Diagnosis Sirosis Hati
  1. USG dapat menunjukkan adanya pembesaran pada hati.
  2. Scanning hati dengan menggunakan isotop radioaktif dapat menunjukkan gambaran dari daerah organ hati yang masih dapat berfungsi dan juga daerah hati yang telah menjadi jaringan parut.
  3. Adapun diagnosis pasti dapat dibuat berdasarkan dari pemeriksaan mikroskopis dari jaringan-jaringan hati atau biopsi.

Penatalaksanaan Sirosis Hati
Adapun pengobatan untuk sirosis diantaranya berupa :
  1. berusaha menghilangkan sumber racun contohnya yaitu alkohol
  2. memberikan asupan makanan yang sesuai, termasuk diantaranya yaitu vitamin tambahan
  3. dilakukan pengobatan terhadap adanya komplikasi.

Gradasi penyakit:
  1. Untuk grade A :  Albumin normal
    Adapun penatalaksanaannya yaitu :  Berhati-hati dengan obat rematik dan juga analgetik
  2. Untuk grade B:  salah satunya ada
  3. Untuk grade C: adanya  kelainan pada kesadaran
  4. Penatalaksanaan untuk grade B dan juga C:
    dapat dilakukan dengan cara banyak istirahat.
  5. Segera rujuk pasien menuju ke rumah sakit.
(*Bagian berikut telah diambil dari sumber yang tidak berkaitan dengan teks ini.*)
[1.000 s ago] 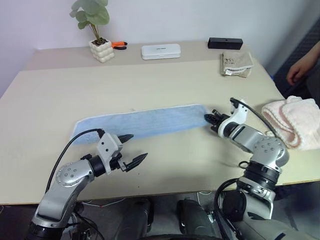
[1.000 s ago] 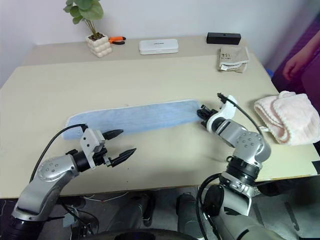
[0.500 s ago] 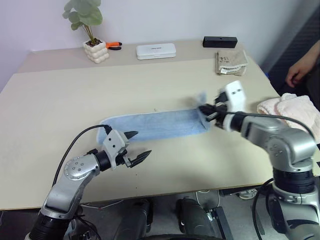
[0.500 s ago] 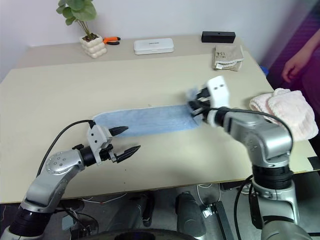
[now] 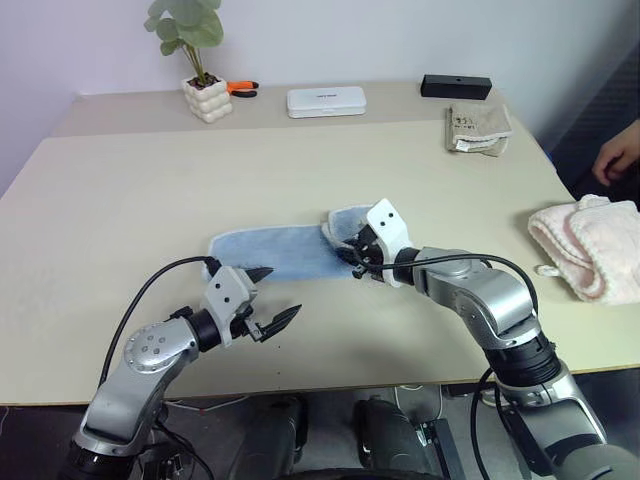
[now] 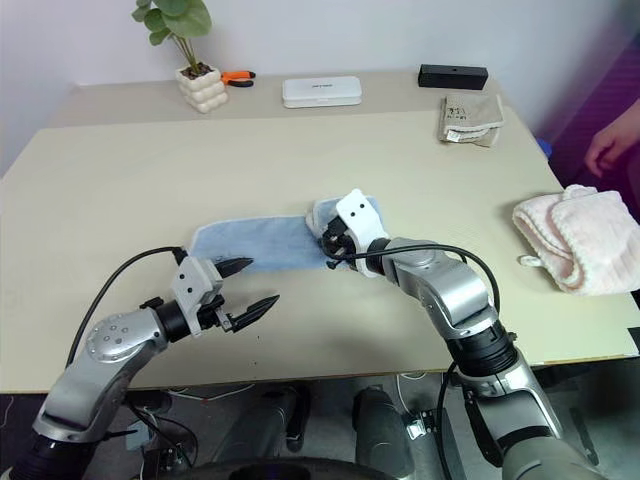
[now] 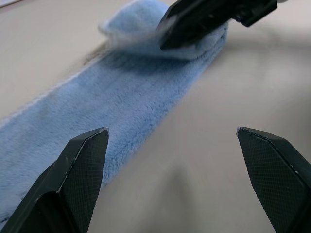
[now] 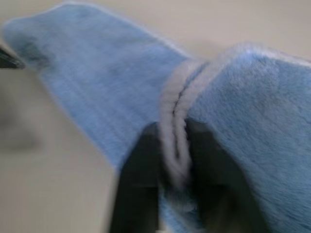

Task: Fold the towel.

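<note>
The light blue towel (image 5: 268, 250) lies on the beige table (image 5: 120, 190), with its right end folded back over itself to the left. My right gripper (image 5: 355, 258) sits at that folded end. In the right wrist view its two black fingers (image 8: 141, 184) pinch the towel's pale edge trim (image 8: 174, 121) between them. My left gripper (image 5: 280, 292) hovers open just in front of the towel's left part, holding nothing. In the left wrist view the towel (image 7: 116, 102) runs ahead of its spread fingertips (image 7: 87, 155).
A pale pink fluffy towel (image 5: 590, 245) lies at the table's right edge, with a person's hand (image 5: 620, 155) beyond it. Along the back stand a potted plant (image 5: 207, 98), an orange tool (image 5: 240, 88), a white box (image 5: 325, 101), a black box (image 5: 455, 86) and a beige folded cloth (image 5: 475, 128).
My right gripper lifted the towel's right end and carried it leftward over the towel, making a fold. The left gripper stayed in place and open. The camera shifted slightly.
</note>
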Robot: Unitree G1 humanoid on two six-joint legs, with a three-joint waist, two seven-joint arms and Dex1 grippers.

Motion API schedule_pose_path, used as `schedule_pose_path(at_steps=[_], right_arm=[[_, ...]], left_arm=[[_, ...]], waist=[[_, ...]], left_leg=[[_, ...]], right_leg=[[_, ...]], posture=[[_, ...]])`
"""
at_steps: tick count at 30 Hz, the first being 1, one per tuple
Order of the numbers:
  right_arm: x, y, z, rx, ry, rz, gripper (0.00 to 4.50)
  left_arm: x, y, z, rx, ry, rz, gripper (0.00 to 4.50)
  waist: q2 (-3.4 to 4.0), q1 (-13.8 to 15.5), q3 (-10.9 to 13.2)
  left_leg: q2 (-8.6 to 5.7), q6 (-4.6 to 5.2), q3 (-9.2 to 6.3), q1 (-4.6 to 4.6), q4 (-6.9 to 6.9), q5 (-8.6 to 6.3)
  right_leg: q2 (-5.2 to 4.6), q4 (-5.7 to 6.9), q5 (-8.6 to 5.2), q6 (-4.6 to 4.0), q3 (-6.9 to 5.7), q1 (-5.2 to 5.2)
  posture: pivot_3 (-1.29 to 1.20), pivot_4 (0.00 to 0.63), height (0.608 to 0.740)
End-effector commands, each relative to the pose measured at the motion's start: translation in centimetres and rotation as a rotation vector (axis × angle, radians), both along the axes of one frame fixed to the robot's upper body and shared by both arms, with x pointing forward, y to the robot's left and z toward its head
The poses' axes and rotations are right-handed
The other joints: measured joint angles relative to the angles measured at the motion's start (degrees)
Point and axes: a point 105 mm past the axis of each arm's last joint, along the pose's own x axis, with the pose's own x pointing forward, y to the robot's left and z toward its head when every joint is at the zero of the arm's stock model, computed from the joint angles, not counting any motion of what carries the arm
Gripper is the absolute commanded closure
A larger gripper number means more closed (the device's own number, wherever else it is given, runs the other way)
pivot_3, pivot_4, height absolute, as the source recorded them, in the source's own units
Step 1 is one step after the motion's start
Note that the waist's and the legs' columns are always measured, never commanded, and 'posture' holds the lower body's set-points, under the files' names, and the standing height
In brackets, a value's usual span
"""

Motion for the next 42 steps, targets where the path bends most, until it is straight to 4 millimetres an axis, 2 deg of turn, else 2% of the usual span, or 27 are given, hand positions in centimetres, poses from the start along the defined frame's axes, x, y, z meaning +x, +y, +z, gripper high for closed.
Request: schedule_pose_path(at_steps=[1,3,5,6,9,12,13,16,18,21,24,27,28,30,31,33,34,35,37,42], right_arm=[[0.0,0.2,1.5,0.035,-0.048,0.025,1.66],[-0.7,-0.7,3.8,0.092,-0.127,0.082,0.74],[0.1,-2.3,5.4,0.14,-0.183,0.049,0.74],[1.0,-3.0,5.6,0.149,-0.189,-0.001,0.92],[2.8,-4.3,5.5,0.132,-0.203,-0.088,2.23],[4.3,-4.1,4.6,0.123,-0.209,-0.117,3.83],[4.7,-3.6,3.5,0.1,-0.194,-0.112,4.27],[4.2,-2.2,-0.2,0.014,-0.146,-0.031,4.27],[3.5,-1.8,-1.9,-0.033,-0.125,0.011,4.27],[3.1,-1.6,-3.0,-0.067,-0.111,0.041,4.27],[3.9,-1.6,-1.2,-0.021,-0.18,0.013,4.27],[4.6,-1.8,1.2,0.051,-0.229,0.007,4.27],[4.1,-1.4,3.2,0.079,-0.295,0.075,4.05],[2.9,-0.7,5.5,0.085,-0.383,0.193,3.38],[2.3,-0.3,5.9,0.076,-0.406,0.24,3.01],[1.9,-0.1,6.0,0.064,-0.413,0.274,1.97],[0.8,0.6,6.3,0.11,-0.4,0.321,1.47],[-0.7,1.4,6.7,0.162,-0.392,0.39,1.03],[-2.4,2.3,6.8,0.214,-0.369,0.457,1.03],[-3.2,3.2,6.4,0.211,-0.366,0.469,1.03]], left_arm=[[-0.2,0.1,1.2,-0.007,-0.036,0.004,0.21],[0.1,0.5,1.5,-0.008,-0.037,0.026,0.21],[0.4,0.8,2.0,-0.025,-0.041,0.051,0.21],[0.5,0.8,2.2,-0.037,-0.042,0.062,0.21],[0.8,1.0,2.5,-0.06,-0.042,0.088,0.21],[1.1,0.9,2.6,-0.08,-0.048,0.118,0.21],[1.1,1.0,2.5,-0.096,-0.047,0.137,0.21],[1.0,1.5,1.9,-0.116,-0.029,0.199,0.21],[0.9,2.0,1.3,-0.116,-0.007,0.24,0.21],[0.4,2.4,0.6,-0.125,0.017,0.277,0.21],[-0.2,3.4,-0.2,-0.156,0.053,0.364,0.21],[-0.8,3.9,-0.2,-0.223,0.078,0.417,0.21],[-1.3,4.6,-0.8,-0.295,0.139,0.504,0.1],[-2.2,5.3,-1.8,-0.432,0.253,0.605,0.0],[-2.5,5.3,-2.0,-0.483,0.29,0.628,0.0],[-2.7,5.2,-2.0,-0.521,0.317,0.637,0.0],[-2.4,5.6,-2.1,-0.603,0.348,0.693,0.0],[-1.6,6.1,-2.1,-0.774,0.395,0.77,0.0],[-0.5,7.0,-2.2,-0.998,0.467,0.865,0.0],[1.9,6.8,-2.5,-1.054,0.575,0.892,0.0]], waist=[[0.0,0.01,0.0],[0.0,0.13,0.01],[-0.02,0.3,0.03],[-0.02,0.31,0.03],[-0.03,0.16,0.02],[-0.03,-0.02,0.02],[-0.03,-0.12,0.02],[-0.03,-0.2,0.02],[-0.03,-0.15,0.02],[-0.03,0.03,0.01],[-0.06,0.0,0.0],[-0.05,-0.09,0.03],[-0.06,0.0,0.03],[-0.06,-0.02,0.04],[-0.12,-0.01,0.06],[-0.16,0.08,0.07],[-0.17,0.11,0.06],[-0.15,0.16,0.06],[-0.23,0.36,0.05],[-0.27,0.37,0.06]], left_leg=[[0.0,0.0,0.0,0.0,0.0,0.0],[0.0,0.0,0.0,0.0,0.0,0.0],[0.0,0.0,0.0,-0.01,0.0,0.0],[0.0,0.0,0.0,-0.01,0.0,0.0],[0.0,0.0,0.0,0.01,0.02,0.0],[0.01,-0.01,0.0,0.01,-0.02,0.01],[0.01,-0.01,0.0,0.01,-0.04,0.01],[0.0,-0.02,0.01,0.01,-0.05,0.01],[0.0,-0.02,0.01,0.01,-0.05,0.01],[0.0,-0.02,0.01,0.01,-0.03,0.01],[0.0,-0.03,0.0,0.04,0.02,0.01],[0.0,-0.03,0.01,0.04,0.01,0.0],[0.0,-0.03,0.01,0.04,0.01,0.01],[0.0,-0.03,0.0,0.03,0.02,0.0],[0.0,-0.01,0.01,0.03,0.01,-0.01],[0.0,0.01,-0.01,0.03,0.01,-0.02],[0.01,0.0,-0.04,0.03,0.01,-0.02],[0.01,0.0,-0.04,0.04,0.03,-0.02],[0.01,0.01,-0.06,0.04,0.13,-0.03],[0.0,0.0,-0.22,0.06,0.48,-0.05]], right_leg=[[0.0,0.0,0.0,0.0,0.0,0.0],[0.0,0.0,0.0,0.0,0.0,0.0],[0.0,-0.03,0.0,0.01,-0.01,0.01],[0.0,-0.04,0.0,0.01,-0.02,0.02],[0.01,-0.04,0.0,0.01,-0.02,0.05],[0.02,0.0,0.0,0.01,-0.02,0.0],[0.02,0.0,0.0,0.01,-0.02,-0.01],[0.02,0.03,0.01,0.0,-0.01,-0.02],[0.02,0.04,0.01,0.0,0.0,-0.03],[0.02,0.04,0.01,0.0,0.0,-0.01],[0.02,0.04,0.01,-0.01,-0.01,0.04],[0.03,0.05,0.0,-0.01,0.01,0.01],[0.03,0.05,0.0,0.0,0.01,0.0],[0.03,0.02,0.01,0.0,0.0,0.01],[0.02,-0.01,0.0,0.01,0.01,0.04],[0.03,-0.03,-0.01,0.03,-0.04,0.05],[0.03,-0.02,-0.01,0.03,-0.07,0.06],[0.03,-0.02,-0.01,0.03,-0.07,0.08],[0.03,-0.08,0.0,0.04,-0.09,0.15],[0.06,0.01,0.0,0.04,-0.28,0.39]], posture=[[0.0,0.15,0.736],[0.0,0.15,0.736],[0.0,0.15,0.736],[0.0,0.15,0.736],[0.0,0.15,0.736],[0.0,0.15,0.736],[0.0,0.15,0.736],[0.0,0.15,0.736],[0.0,0.15,0.736],[0.0,0.15,0.736],[0.0,0.15,0.736],[0.0,0.15,0.736],[0.0,0.15,0.736],[0.0,0.15,0.736],[0.0,0.15,0.736],[0.0,0.15,0.736],[0.0,0.15,0.736],[0.0,0.15,0.736],[0.0,0.15,0.736],[0.0,0.15,0.736]])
Pencegahan terhadap Sirosis Hati
Adapun pencegahan sirosis yang disebabkan karena konsumsi minuman keras yang dilakukan secara berlebihan bisa dilakukan dengan cara membatasi diri mengonsumsi minuman beralkohol.

Di samping itu, sirosis dapat disebabkan oleh terjadinya penyakit hepatitis. Adapun hepatitis B dan juga C merupakan penyakit menular yang dapat diderita lewat hubungan seks yang dilakukan secara tidak aman ataupun berbagi jarum suntik yang biasanya dilakukan di antara sesama pemakai narkotika suntik.

Supaya tidak terjangkit oleh penyakit hepatitis B dan juga hepatitis C, maka sebaiknya Anda memakai kondom ketika berhubungan seks secara bebas dan juga tidak berbagi dengan orang lain jarum suntik. Selain itu vaksinasi juga sudah tersedia untuk membantu mencegah terjadinya penyakit hepatitis B, akan tetapi saat ini masih belum tersedia vaksin bagi hepatitis C.

Sekian informasi yang dapat kami sampaikan mengenai Sirosis Hati Definisi Penyebab Dan Pengobatan serta Gejala Klinis Penyakit Sirosis Hati Menurut Ilmu Kedokteran, semoga menambah wawasan dan bermanfaat bagi para pembaca.